[Extracted data entries]
=== Begin Enclosure ===
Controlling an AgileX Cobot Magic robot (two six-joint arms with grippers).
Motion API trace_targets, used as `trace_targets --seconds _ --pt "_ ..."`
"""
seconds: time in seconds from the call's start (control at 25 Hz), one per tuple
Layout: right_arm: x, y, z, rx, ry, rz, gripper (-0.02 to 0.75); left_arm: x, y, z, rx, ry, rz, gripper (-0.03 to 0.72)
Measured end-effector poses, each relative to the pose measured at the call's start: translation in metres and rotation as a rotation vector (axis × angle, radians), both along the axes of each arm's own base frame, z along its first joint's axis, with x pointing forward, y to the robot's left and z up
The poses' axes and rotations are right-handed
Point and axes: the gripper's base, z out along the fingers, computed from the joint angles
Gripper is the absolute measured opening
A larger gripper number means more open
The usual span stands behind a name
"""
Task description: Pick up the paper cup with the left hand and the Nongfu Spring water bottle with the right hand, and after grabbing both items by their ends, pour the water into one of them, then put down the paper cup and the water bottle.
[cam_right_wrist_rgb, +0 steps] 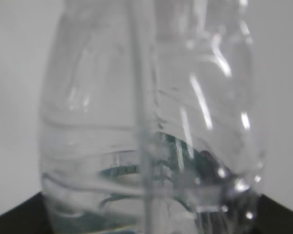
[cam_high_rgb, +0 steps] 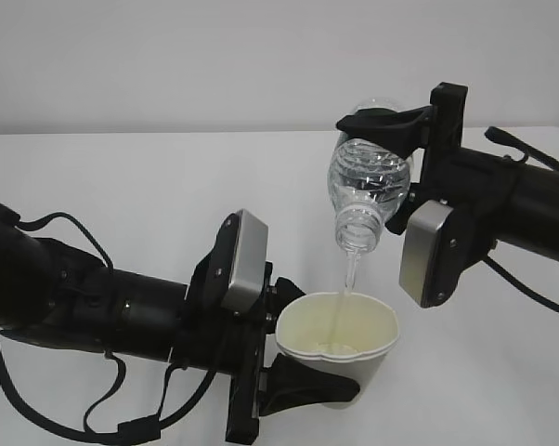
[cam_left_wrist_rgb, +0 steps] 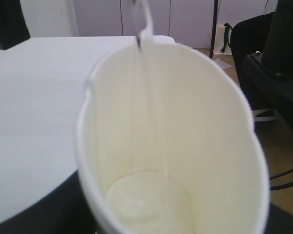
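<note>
The white paper cup (cam_high_rgb: 340, 348) is held upright above the table, with my left gripper (cam_high_rgb: 326, 367) shut on its lower part. It fills the left wrist view as the paper cup (cam_left_wrist_rgb: 210, 146), with a little water (cam_left_wrist_rgb: 146, 200) pooled in its bottom. Above it, the clear Nongfu Spring water bottle (cam_high_rgb: 368, 186) hangs mouth down, with my right gripper (cam_high_rgb: 372, 163) shut on its base end. A thin stream of water (cam_high_rgb: 349, 274) runs from the mouth into the cup. The bottle (cam_right_wrist_rgb: 151, 122) fills the right wrist view, showing green glints.
The white table (cam_high_rgb: 122, 186) spreads under both arms, with a pale wall behind. The left wrist view shows the table's edge (cam_left_wrist_rgb: 39, 195), and beyond it dark equipment (cam_left_wrist_rgb: 278, 58) and cables on the floor at the right.
</note>
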Motion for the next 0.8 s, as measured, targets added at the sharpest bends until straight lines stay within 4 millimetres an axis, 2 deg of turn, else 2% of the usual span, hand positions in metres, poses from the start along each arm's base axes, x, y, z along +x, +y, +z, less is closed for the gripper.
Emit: trace_targets --seconds 0.8 --pt "0.0001 -0.0001 0.0004 0.004 -0.003 -0.002 0.464 -0.0002 0.0001 -0.0004 0.005 -0.002 -0.003 0.419"
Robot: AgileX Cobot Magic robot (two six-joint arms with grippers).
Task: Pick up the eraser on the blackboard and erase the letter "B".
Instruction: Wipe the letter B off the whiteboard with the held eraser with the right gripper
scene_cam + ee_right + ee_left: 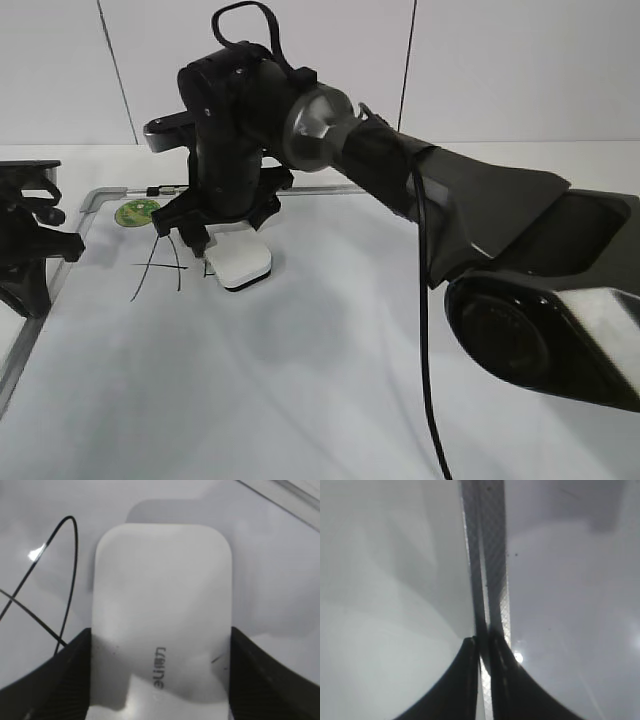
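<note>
L gripper (60,243) sitting closed at blackboard's (330,400) left edge, green sticker (137,211) near top-left corner, black pen strokes (160,262) just left of eraser (243,262), R gripper (222,235) clamping eraser's sides, eraser lying on board.

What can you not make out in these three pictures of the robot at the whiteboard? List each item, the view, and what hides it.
- The letter "B": exterior view, covered by the right gripper and eraser; only a stroke shows.
- Eraser's underside: right wrist view, eraser lies face down on the blackboard.
- Left gripper: left wrist view, blurred; its surroundings are unclear.
- Green sticker: print too small.
</note>
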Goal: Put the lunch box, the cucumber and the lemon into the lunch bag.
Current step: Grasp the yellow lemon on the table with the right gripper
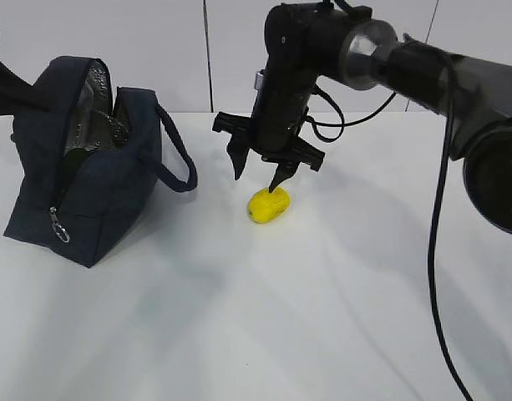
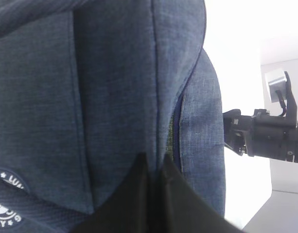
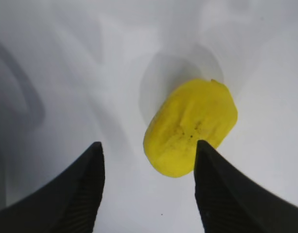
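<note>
I see only the lemon [image 1: 269,205] left on the bench [image 1: 322,317], right of the unzipped lunch bag [image 1: 88,180]. My right end effector [image 1: 260,177] hangs spread above it, gripping nothing. My left end effector [image 2: 153,194] looks pinched together against the bag. I can't see the lunch box or cucumber.

The lunch bag [image 1: 88,159] stood on the table [image 1: 264,317] at the left. The lemon [image 1: 269,205] lay on the table to its right, apart from it, directly beneath the right gripper [image 1: 260,176].
</note>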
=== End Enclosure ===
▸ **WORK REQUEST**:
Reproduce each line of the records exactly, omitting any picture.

▸ **EXERCISE SOLUTION**:
Controlling an AgileX Cobot Magic robot (two six-joint arms with grippers).
Motion API trace_targets, used as `trace_targets --seconds _ --pt "_ ..."`
"""
seconds: time in seconds from the call's start (control at 25 Hz), one per tuple
Layout: right_arm: x, y, z, rx, ry, rz, gripper (-0.02 to 0.75); left_arm: x, y, z, rx, ry, rz, gripper (-0.03 to 0.72)
Measured end-effector poses, each relative to the pose measured at the call's start: translation in metres and rotation as a rotation vector (axis × angle, radians), both along the axes of each arm's own base frame, z along its first joint's axis, with x pointing forward, y to the robot's left and z up
The poses' axes and rotations are right-handed
Point and axes: the gripper's base, z out along the fingers, computed from the joint angles
Gripper is the absolute measured opening
A larger gripper number means more open
The usual span stands behind a name
"""
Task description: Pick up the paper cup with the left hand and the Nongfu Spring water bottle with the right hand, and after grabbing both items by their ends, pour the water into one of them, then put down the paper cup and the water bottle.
[cam_right_wrist_rgb, +0 steps] 
[cam_high_rgb, +0 steps] 
[cam_left_wrist_rgb, +0 steps] 
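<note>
The white paper cup (cam_high_rgb: 340, 348) is held upright above the table, with my left gripper (cam_high_rgb: 326, 367) shut on its lower part. It fills the left wrist view as the paper cup (cam_left_wrist_rgb: 210, 146), with a little water (cam_left_wrist_rgb: 146, 200) pooled in its bottom. Above it, the clear Nongfu Spring water bottle (cam_high_rgb: 368, 186) hangs mouth down, with my right gripper (cam_high_rgb: 372, 163) shut on its base end. A thin stream of water (cam_high_rgb: 349, 274) runs from the mouth into the cup. The bottle (cam_right_wrist_rgb: 151, 122) fills the right wrist view, showing green glints.
The white table (cam_high_rgb: 122, 186) spreads under both arms, with a pale wall behind. The left wrist view shows the table's edge (cam_left_wrist_rgb: 39, 195), and beyond it dark equipment (cam_left_wrist_rgb: 278, 58) and cables on the floor at the right.
</note>
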Motion for the next 0.8 s, as measured, targets added at the sharpest bends until straight lines stay within 4 millimetres an axis, 2 deg of turn, else 2% of the usual span, hand positions in metres, poses from the start along each arm's base axes, x, y, z along +x, +y, +z, less is closed for the gripper.
Emit: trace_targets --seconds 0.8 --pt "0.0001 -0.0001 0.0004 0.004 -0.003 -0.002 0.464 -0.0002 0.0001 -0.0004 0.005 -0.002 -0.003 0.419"
Robot: AgileX Cobot Magic robot (two six-joint arms with grippers).
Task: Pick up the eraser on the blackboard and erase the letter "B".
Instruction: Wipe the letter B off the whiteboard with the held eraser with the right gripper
scene_cam + ee_right + ee_left: 
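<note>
L gripper (60,243) sitting closed at blackboard's (330,400) left edge, green sticker (137,211) near top-left corner, black pen strokes (160,262) just left of eraser (243,262), R gripper (222,235) clamping eraser's sides, eraser lying on board.

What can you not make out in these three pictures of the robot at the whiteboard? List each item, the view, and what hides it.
- The letter "B": exterior view, covered by the right gripper and eraser; only a stroke shows.
- Eraser's underside: right wrist view, eraser lies face down on the blackboard.
- Left gripper: left wrist view, blurred; its surroundings are unclear.
- Green sticker: print too small.
</note>
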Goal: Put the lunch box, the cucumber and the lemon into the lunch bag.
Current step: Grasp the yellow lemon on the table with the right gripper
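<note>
I see only the lemon [image 1: 269,205] left on the bench [image 1: 322,317], right of the unzipped lunch bag [image 1: 88,180]. My right end effector [image 1: 260,177] hangs spread above it, gripping nothing. My left end effector [image 2: 153,194] looks pinched together against the bag. I can't see the lunch box or cucumber.

The lunch bag [image 1: 88,159] stood on the table [image 1: 264,317] at the left. The lemon [image 1: 269,205] lay on the table to its right, apart from it, directly beneath the right gripper [image 1: 260,176].
</note>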

Nothing remains to be added to the exercise.